The tests I’ve taken so far include cognitive memory tests (which I’ve taken before as part of my initial diagnosis), blood tests, imaging, MRI scans, PET scans, and an upcoming lumbar puncture. Yes, these are significant tests, some of which do involve some risk. But I am very pleased to be in this research testing program, as I feel strongly that good scientific research is the most reliable way for us to find a cause and perhaps cure for Alzheimer’s and cognitive decline. It is one more way I find purpose in what I’m experiencing.
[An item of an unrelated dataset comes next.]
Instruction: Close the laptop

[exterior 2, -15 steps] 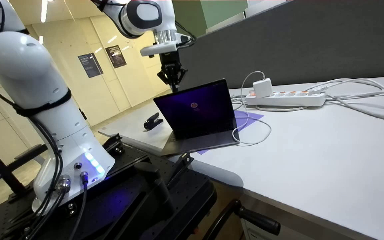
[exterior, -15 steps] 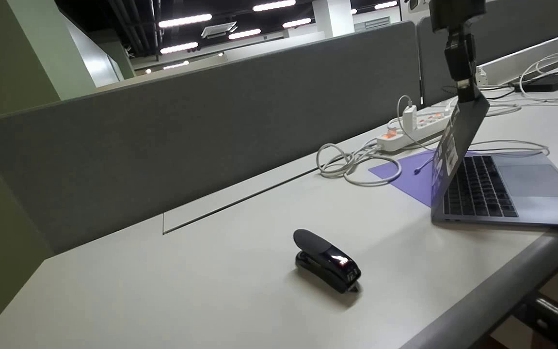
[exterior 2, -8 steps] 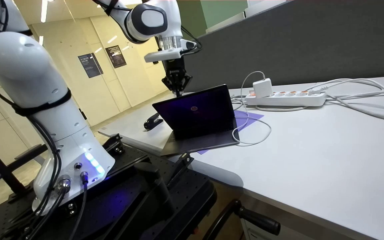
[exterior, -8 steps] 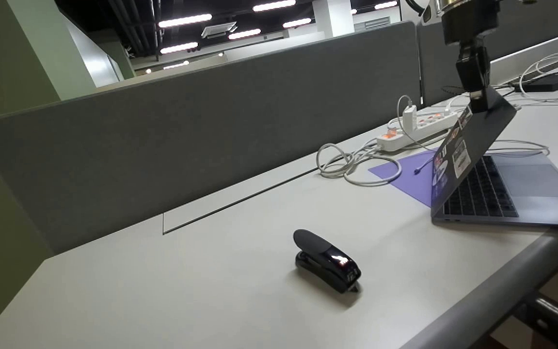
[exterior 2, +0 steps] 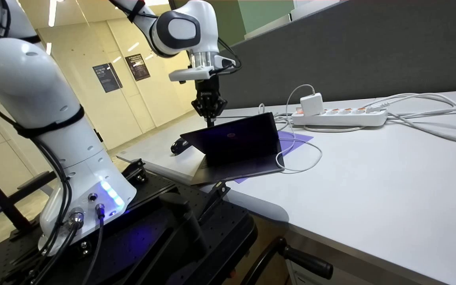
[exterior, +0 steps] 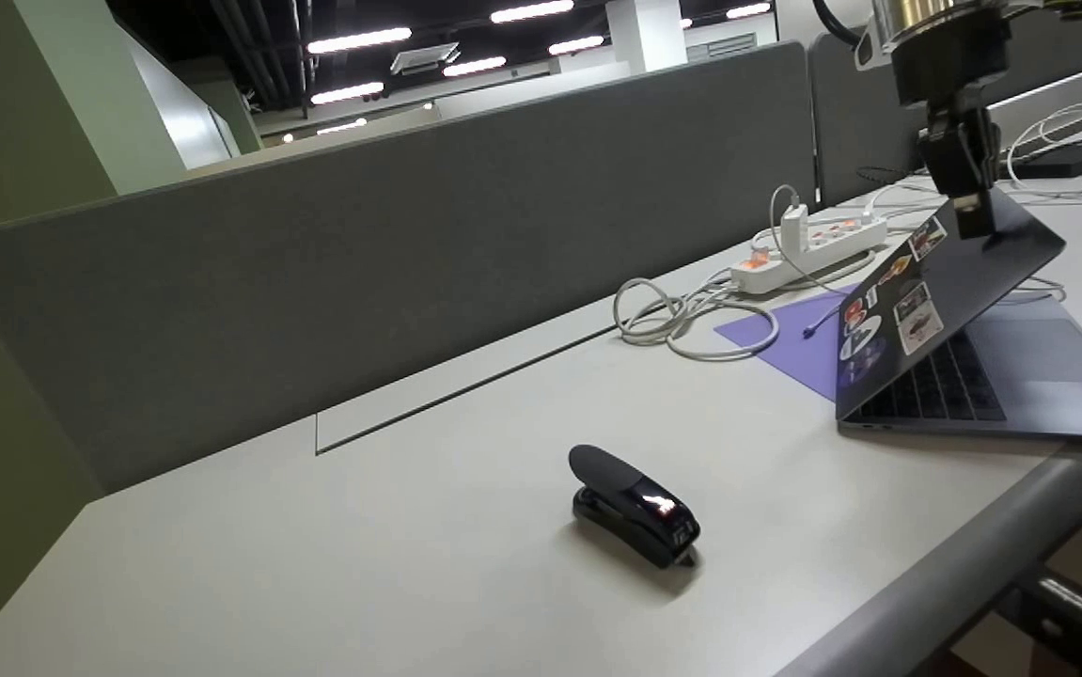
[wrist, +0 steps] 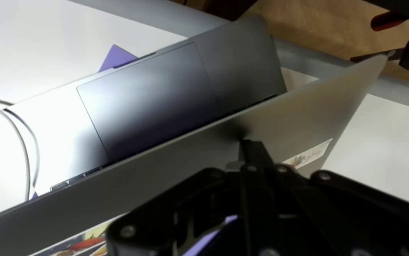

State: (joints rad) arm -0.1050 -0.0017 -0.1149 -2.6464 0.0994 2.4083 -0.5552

Caring for a Person with Memory Loss
The third program I took part in was presented by the University of Minnesota entitled Caring for a Person with Memory Loss. This is the tenth year the U has offered this program for caregivers and as part of the Nursing Program. I was asked to participate in a panel discussion comprised of two men and two women, all of us dealing with various stages of memory loss. We were asked to describe our experience and diagnosis, ways we cope with our situation, suggestions of helpful tools (I always recommend a calendar, which I have blogged about), and what have we experienced that has been a ‘gift.’ I said my gifts have been experiencing more empathy for people in worse situations, learning to ask for help and realizing others really do want to help, and learning to be more present rather than ruminating and projecting to the future.
Over three hundred people attended this conference and gave the panel a standing ovation. Dozens of people walked up to me afterward and offered hugs and thanks, and many said the suggestions I have given my family (which again, I’ve blogged about) were approaches they were going to use in their caregiving.
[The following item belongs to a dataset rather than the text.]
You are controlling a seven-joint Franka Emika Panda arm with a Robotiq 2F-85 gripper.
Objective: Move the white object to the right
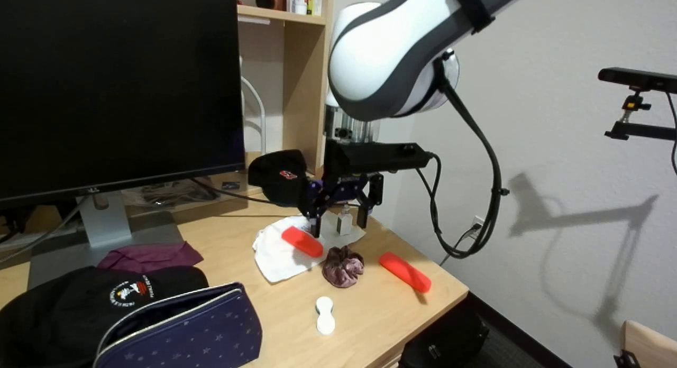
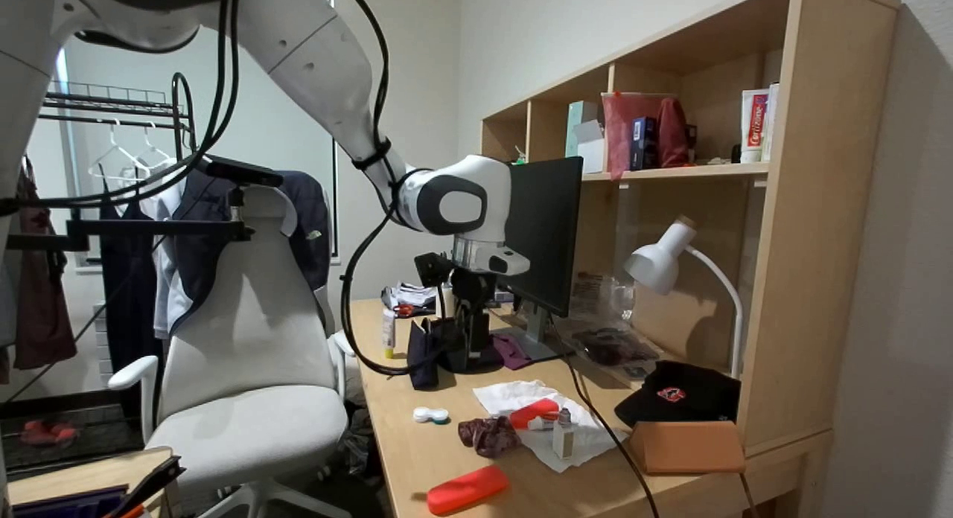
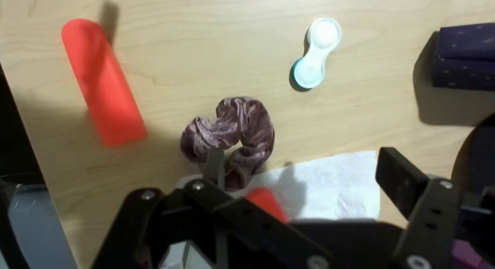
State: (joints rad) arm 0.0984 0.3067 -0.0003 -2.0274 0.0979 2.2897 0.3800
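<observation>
In the wrist view, the claw (image 3: 305,171) partly covered the sheet (image 3: 344,184) and a red item (image 3: 267,201); the right edge cropped the pouch (image 3: 466,45). In an exterior view, the top edge cropped the monitor (image 1: 119,88).

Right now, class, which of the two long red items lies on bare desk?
The red item near the desk corner; the other one lies on the white sheet.

In the wrist view, the hand (image 3: 305,170) is spread wide, and a velvety mauve scrunchie (image 3: 254,124) is overlapped by one of its tips. On the wooden surface (image 3: 178,64), a white contact lens case (image 3: 319,54), teal under one lid, is set well apart from a flecked navy pouch (image 3: 466,56). A long red piece (image 3: 104,87) is laid aslant. A white sheet (image 3: 340,186) and a second red piece (image 3: 269,203) are partly hidden by the hand.
</observation>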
Each of these opportunities have been a gift to me. It has been so encouraging and humbling to see the work, time and effort of so many organizations and individuals as they try to improve the lives of people experiencing memory decline, as well as the caregivers who suffer along with them. I am bolstered by the offer of hope—hope for a cure.
In closing, I want to share a statement made at this last conference which has stayed with me, even though it is perhaps more significant to caregivers than people with the condition. Nevertheless I want to pass it on, before I forget it.
If you met a person with memory loss…you’ve met ONE PERSON with memory loss. Each person is different and experiences their situation differently.